The task:
Report each line from the listing that the string "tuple" appears in.

Information supplied:
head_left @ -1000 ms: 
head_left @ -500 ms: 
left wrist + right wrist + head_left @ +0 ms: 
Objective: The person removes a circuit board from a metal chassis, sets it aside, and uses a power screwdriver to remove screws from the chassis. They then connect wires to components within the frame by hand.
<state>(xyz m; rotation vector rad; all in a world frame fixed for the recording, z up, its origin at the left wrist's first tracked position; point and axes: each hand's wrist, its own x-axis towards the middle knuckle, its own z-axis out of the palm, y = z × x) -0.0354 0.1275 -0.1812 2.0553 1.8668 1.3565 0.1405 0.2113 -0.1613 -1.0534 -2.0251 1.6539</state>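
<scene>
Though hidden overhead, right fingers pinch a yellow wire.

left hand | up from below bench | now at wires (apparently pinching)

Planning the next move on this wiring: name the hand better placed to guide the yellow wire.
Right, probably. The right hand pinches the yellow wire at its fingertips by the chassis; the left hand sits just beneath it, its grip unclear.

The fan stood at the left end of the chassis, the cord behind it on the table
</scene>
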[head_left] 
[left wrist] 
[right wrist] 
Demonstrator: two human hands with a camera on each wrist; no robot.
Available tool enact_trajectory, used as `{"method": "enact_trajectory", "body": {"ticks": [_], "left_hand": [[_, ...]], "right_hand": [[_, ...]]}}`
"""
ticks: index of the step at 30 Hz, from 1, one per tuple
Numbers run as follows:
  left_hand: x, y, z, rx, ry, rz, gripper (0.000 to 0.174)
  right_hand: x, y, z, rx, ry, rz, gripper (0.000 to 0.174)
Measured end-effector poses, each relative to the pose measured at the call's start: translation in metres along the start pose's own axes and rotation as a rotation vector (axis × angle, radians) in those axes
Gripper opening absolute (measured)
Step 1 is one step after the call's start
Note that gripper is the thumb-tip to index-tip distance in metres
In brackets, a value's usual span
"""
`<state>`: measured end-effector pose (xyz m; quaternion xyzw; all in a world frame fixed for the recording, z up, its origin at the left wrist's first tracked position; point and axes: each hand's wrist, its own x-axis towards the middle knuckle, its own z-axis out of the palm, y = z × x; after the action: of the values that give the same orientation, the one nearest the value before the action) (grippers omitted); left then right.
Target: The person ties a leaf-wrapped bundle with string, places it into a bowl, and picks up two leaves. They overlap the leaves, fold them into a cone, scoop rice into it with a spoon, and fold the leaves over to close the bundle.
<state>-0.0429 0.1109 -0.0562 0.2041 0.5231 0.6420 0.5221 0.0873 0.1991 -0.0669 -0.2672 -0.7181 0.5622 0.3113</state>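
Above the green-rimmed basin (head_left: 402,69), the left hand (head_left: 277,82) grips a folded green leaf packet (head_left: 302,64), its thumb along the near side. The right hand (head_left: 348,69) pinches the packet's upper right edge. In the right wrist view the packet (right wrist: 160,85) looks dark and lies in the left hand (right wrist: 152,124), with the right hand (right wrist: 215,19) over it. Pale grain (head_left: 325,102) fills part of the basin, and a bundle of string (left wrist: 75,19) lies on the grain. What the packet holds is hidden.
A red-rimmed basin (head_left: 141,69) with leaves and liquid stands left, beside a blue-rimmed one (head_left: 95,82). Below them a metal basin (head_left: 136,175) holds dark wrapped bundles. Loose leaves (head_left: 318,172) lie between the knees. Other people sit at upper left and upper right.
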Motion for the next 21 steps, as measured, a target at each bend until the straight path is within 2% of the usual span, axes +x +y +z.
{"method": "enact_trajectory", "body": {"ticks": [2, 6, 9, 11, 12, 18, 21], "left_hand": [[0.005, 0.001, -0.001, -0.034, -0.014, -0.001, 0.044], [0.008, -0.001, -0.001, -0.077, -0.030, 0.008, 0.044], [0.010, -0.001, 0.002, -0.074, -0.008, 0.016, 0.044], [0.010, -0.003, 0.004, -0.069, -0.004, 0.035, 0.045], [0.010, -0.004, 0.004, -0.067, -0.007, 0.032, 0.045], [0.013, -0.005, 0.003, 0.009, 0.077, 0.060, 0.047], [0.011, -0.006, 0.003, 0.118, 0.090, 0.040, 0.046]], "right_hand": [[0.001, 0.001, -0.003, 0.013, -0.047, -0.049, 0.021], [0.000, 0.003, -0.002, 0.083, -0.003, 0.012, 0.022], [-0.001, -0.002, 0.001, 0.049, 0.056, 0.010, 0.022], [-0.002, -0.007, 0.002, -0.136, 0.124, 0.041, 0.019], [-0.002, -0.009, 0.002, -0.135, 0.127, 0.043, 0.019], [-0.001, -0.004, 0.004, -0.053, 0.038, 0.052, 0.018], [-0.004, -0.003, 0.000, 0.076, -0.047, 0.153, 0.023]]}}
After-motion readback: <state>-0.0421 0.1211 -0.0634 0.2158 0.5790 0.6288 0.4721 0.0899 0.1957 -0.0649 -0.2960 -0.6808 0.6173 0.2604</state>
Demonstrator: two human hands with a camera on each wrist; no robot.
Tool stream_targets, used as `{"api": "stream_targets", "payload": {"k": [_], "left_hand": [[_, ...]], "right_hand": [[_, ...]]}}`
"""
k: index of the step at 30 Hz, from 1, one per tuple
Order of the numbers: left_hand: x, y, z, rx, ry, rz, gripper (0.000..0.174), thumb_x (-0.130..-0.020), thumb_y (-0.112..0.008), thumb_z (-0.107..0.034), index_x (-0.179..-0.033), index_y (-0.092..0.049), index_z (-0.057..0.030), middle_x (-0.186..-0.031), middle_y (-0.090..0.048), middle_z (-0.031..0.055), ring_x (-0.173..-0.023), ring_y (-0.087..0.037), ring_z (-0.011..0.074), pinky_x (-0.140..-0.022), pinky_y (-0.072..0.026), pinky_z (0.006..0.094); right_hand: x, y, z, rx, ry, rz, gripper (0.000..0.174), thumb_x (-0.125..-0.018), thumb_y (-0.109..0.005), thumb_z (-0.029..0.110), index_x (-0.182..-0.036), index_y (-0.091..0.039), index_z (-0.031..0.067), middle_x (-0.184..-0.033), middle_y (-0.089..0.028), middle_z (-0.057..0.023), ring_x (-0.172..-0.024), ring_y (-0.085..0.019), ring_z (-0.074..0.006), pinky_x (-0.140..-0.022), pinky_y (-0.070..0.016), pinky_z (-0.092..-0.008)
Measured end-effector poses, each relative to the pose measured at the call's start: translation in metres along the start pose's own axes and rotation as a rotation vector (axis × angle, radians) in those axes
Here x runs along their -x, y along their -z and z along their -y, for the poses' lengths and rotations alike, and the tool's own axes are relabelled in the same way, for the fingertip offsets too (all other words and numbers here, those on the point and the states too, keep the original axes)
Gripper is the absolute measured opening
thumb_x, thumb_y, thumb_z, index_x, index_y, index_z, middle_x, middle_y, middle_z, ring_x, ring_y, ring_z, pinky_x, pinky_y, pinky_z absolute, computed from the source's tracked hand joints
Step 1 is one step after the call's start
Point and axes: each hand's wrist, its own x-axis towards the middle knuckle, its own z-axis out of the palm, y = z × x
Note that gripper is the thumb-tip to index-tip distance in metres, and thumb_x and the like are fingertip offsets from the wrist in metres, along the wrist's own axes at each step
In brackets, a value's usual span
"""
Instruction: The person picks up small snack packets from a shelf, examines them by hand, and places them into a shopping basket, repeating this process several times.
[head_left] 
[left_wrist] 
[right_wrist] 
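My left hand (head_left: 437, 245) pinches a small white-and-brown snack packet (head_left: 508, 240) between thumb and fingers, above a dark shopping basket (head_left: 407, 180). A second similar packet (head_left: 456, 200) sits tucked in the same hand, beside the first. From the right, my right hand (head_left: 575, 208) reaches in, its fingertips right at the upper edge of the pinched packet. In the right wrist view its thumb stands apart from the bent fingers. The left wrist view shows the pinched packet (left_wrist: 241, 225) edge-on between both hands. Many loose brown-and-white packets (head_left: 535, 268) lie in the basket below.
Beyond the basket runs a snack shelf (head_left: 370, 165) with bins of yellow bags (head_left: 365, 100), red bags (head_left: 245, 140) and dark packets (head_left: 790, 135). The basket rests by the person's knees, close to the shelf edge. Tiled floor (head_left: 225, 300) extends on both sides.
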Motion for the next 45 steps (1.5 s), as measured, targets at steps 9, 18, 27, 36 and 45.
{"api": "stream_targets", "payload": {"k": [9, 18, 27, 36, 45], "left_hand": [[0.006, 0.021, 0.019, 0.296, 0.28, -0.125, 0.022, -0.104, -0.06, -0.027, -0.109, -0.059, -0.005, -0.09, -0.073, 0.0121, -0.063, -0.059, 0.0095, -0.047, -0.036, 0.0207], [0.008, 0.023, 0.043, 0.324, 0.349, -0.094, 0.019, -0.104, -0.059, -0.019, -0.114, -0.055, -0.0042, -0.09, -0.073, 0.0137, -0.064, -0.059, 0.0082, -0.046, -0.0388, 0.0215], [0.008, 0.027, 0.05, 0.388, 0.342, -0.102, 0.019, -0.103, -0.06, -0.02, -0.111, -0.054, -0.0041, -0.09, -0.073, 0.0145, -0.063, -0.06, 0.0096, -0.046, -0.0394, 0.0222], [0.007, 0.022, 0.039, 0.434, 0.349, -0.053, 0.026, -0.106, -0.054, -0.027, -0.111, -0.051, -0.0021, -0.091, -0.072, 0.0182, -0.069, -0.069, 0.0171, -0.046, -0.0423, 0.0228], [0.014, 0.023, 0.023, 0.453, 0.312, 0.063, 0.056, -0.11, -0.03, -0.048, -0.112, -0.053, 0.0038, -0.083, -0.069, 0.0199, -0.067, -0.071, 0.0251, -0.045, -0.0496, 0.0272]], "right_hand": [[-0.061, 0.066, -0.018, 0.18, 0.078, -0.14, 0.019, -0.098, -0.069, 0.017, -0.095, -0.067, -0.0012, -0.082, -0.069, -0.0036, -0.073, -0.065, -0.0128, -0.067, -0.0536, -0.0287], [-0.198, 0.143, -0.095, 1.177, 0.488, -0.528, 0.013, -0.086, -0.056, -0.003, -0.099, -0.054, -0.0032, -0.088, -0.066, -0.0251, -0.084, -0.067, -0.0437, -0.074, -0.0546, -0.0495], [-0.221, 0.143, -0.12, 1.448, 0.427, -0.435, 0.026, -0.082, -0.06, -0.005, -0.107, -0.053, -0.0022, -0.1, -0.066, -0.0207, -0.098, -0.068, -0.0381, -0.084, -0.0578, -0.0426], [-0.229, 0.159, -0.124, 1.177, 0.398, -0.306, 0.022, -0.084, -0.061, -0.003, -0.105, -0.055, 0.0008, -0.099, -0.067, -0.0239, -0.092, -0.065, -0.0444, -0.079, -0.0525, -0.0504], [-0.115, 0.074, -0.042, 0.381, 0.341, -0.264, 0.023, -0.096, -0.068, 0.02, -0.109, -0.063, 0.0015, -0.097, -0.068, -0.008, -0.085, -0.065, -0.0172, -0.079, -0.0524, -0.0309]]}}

Reply to the exercise:
ticks: index of the step at 30 Hz, from 1, one per tuple
k: index of the step at 30 Hz, from 1, one per tuple

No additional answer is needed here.